Police commissioner says 80s abuse allegations ‘a pack of lies’
PN organ used testimony of criminal convicted of kidnapping minor for prostitution to call into question choice of Zammit as Commissioner of Police.
Newly appointed Commissioner of Police Peter Paul Zammit has denounced a 1987 court testimony accusing him of encouraging the abuse of a police suspect, as "a pack of lies".
The Nationalist Party's organ il-mument set much store on Sunday in reproducing the testimony of prison inmate Louis Pace, who had accused Peter Paul Zammit of having encouraged police officers in 1985 to beat him up under interrogation.
Pace, who died from gunshot wounds in 1996, had been convicted for the kidnap and prostitution of a minor.
The testimony was made in a defamation case the police corps filed in 1987 against the Catholic Youth Workers' newspaper Il-Haddiema Zghazagh, but which was later dropped in May that year when the Nationalist Party was elected to power.
Zammit, formerly a police superintendent who in the past years worked as legal procurator, was appointed by Prime Minister Joseph Muscat to replace John Rizzo as Commissioner of Police earlier this month.
According to the testimony of Louis Pace of 1987, police officers beat him up using canes and chairs during his interrogation at the Msida police station, sprayed insect-killer in his eyes and taunted him with a threat to insert a broomstick up his anus. Peter Paul Zammit was described as having witnessed the interrogation "with his feet resting on the desk, drinking whisky and saying 'tuh' [beat him]."

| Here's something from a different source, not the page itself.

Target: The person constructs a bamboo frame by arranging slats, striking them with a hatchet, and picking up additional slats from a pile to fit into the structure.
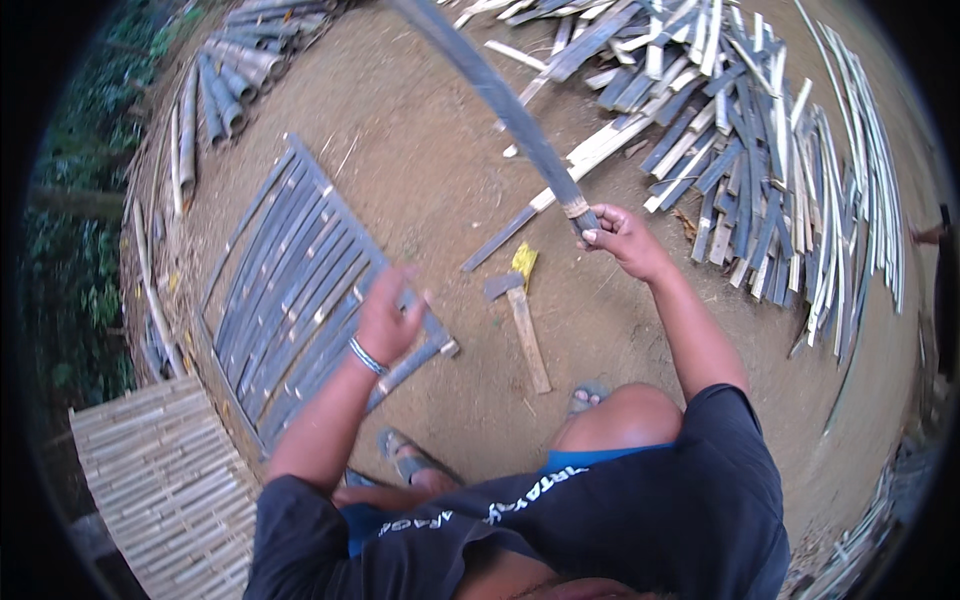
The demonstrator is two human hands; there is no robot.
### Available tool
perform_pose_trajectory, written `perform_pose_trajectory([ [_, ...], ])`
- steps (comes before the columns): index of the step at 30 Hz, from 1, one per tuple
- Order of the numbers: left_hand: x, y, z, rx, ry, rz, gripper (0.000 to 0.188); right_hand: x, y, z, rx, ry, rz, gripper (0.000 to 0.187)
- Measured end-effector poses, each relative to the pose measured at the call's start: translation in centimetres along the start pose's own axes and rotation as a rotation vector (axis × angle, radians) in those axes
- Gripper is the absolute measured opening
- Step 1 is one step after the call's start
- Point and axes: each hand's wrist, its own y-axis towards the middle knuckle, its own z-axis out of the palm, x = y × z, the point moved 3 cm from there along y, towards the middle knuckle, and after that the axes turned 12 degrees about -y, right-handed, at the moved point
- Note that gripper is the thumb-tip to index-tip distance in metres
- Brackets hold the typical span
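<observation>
My right hand grips the lower end of a long, dark grey bamboo slat, thumb and fingers closed round it. The slat rises and leans away to the upper left, out of the picture. Over the right side of a lattice panel of dark bamboo slats is my left hand, a braided band at its wrist. Motion smears its fingers, so whether it touches the panel or holds anything is unclear. Between my hands, a wooden-handled hatchet lies on the dirt, with something yellow at its head.
A large heap of split bamboo slats spreads at the upper right, beside long pale strips. Round bamboo poles lie at the upper left. A pale woven bamboo mat is at the lower left. My sandalled feet stand near the hatchet and panel.
</observation>
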Motion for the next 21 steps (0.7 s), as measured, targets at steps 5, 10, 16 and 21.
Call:
perform_pose_trajectory([
  [5,-3.7,1.6,-11.2,-0.202,0.305,0.308,0.061,4.4,1.9,5.7,0.351,-0.139,0.015,0.042],
  [10,-1.7,-2.5,-16.7,-0.030,0.696,0.145,0.079,7.5,3.3,12.3,0.683,-0.194,0.044,0.040],
  [16,5.4,-11.3,-18.2,0.114,0.562,-0.077,0.061,7.0,5.2,18.8,0.922,-0.296,0.225,0.043],
  [21,9.6,-17.9,-18.6,0.031,0.464,-0.217,0.050,5.0,5.5,24.2,0.998,-0.337,0.336,0.046],
])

Pace died in 1996 at the age of 43, suffering fatal wounds in a shoot-out. He was a "known criminal suspect" - as described by il-mument - and ostensibly a Nationalist Patry supporter, going by the mere fact that he had the PN's party emblem tattooed on his arm.
On his part, Zammit told MaltaToday that he had contacted the editor of the PN organ "expressing [his] hurt and indignation."
"I complained as to the lack of ethics in not being questioned on the matter. The editor is holding his ground, calling it an investigative journalistic piece," Zammit said.
"Although I confirm that most of what was written on Sunday had already appeared years ago, I can only confirm it as a pack of lies, which was fashionable then to besmirch the Police," Zammit said.
"In 1987 there was a change in government and that was when the libel case was dropped. Furthermore no action at all was taken in my regard. The accused was found guilty and sentenced to imprisonment on a number of charges, not least the kidnapping and illegal arrest and inducement into prostitution of a minor," Zammit, who would be later promoted in the police corps' ranks, said.
"Also the medical examination of the accused requested by me on the day of arraignment, refuted the alleged brutality. Conveniently the investigation by il-mument did not turn up these facts," Zammit said.
The Commissioner of Police said he was not seeking damages on the report. "We all have to bear the responsibility of our actions and in my opinion the best judgment is that done by one's peers."